For the time being, the strategy seems to be working. The response
from such stores has been encouraging. But Singh admits whats
also working in his favour is a sea change in the retail landscape
and consumer attitude in the past two or three years. Smaller
cities are buzzing with retail activity. Branded stores are coming
up left, right and centre, and the consumer is no longer shy of
opening his wallet. The consumer in these cities is now
ready. The youth is becoming brand conscious, and we see them
much more open to spending, says Singh.
No doubt, Woodland has been on an expansion spree in Tier 2 and
Tier 3 cities.

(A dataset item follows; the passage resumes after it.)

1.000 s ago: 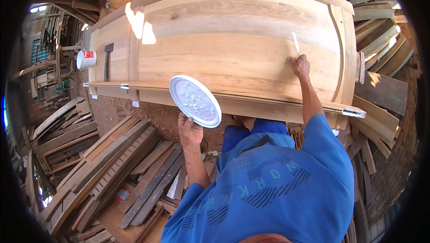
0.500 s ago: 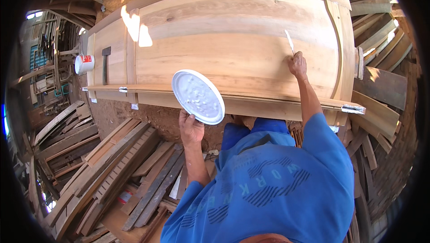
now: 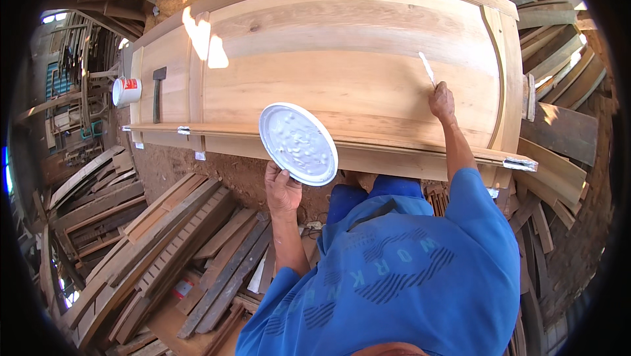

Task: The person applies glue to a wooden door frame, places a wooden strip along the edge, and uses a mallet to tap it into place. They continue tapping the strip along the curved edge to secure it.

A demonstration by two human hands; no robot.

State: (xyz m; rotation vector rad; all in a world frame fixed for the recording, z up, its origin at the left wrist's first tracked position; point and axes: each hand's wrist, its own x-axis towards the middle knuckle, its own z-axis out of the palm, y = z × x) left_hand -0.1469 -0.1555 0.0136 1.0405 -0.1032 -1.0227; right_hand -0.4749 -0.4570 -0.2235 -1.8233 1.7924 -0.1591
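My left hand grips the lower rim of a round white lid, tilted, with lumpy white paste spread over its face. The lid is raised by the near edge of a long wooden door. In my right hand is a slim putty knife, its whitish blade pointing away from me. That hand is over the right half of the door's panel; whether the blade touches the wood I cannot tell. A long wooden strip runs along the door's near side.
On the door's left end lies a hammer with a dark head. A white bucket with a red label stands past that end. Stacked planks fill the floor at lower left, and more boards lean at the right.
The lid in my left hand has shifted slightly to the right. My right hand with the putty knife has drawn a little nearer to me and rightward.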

While currently 60 per cent of its 300-plus stores
are located in metros and 40 per cent in smaller cities, Woodland
wants this to change to 50-50 in the next one or two years, and
then gradually to 40 per cent in metros and 60 per cent in smaller
cities. In the past two or three months alone weve
opened stores in Varanasi, Allahabad, Vapi, Sangli, Thrissur and
so on. Unlike five years ago, many of these stores have been doing
well from day one. Our plans for the next two to three years will
be concentrated on Tier 2 and Tier 3 cities, says Singh.
Certainly there is a big difference in real estate costs
when it comes to Tier 2 and Tier 3 cities versus the metros. But
what companies like Woodland will have to be careful about is
that not every such city is going to work. Not every location
drives enough demand for such products for the business to sustain.

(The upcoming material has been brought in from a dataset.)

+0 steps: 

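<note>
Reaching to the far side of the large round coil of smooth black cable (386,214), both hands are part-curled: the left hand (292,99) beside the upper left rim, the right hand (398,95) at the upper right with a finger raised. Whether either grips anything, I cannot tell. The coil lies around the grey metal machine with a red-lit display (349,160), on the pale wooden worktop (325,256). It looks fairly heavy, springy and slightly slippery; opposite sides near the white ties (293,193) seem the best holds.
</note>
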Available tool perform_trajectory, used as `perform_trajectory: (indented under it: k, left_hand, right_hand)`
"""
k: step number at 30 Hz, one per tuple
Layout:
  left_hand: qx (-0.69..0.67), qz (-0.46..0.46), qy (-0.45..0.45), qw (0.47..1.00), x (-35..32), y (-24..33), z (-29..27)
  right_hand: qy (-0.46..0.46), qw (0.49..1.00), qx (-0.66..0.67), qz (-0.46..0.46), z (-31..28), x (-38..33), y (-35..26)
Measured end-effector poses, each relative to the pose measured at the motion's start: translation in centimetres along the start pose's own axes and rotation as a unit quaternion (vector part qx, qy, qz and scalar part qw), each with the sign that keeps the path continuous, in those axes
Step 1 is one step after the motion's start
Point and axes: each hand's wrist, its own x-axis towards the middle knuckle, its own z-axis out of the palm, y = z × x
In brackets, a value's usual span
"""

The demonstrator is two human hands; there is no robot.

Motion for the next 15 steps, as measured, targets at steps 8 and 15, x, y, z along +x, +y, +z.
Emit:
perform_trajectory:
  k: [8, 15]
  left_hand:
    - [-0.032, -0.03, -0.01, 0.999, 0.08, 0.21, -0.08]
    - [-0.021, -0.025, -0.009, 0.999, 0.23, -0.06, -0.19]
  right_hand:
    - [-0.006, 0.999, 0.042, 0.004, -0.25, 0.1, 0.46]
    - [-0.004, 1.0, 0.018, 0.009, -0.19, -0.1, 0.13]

Yes, latent demand is there in many cities and locations, but
Woodland will have to carefully evaluate the sites before selecting
them, says Devangshu Dutta, chief executive, Third Eyesight,
a retail consulting firm which has been tracking the sector in
Tier 2 and Tier 3 cities.
But thats a significant shift for a brand which has primarily
been catering to the urban middle class in big cities for almost
two decades. Woodland is a sub-brand of Aero Group which started
as a winter boot manufacturer in Quebec, Canada in the 1950s.
Called Aero America then, it manufactured outdoor winter boots
for Canada, Russia and Europe. The company entered the Indian
market with Woodland in 1992. With a factory in Sonepat, it catered
primarily to Delhi and some other large cities in North India.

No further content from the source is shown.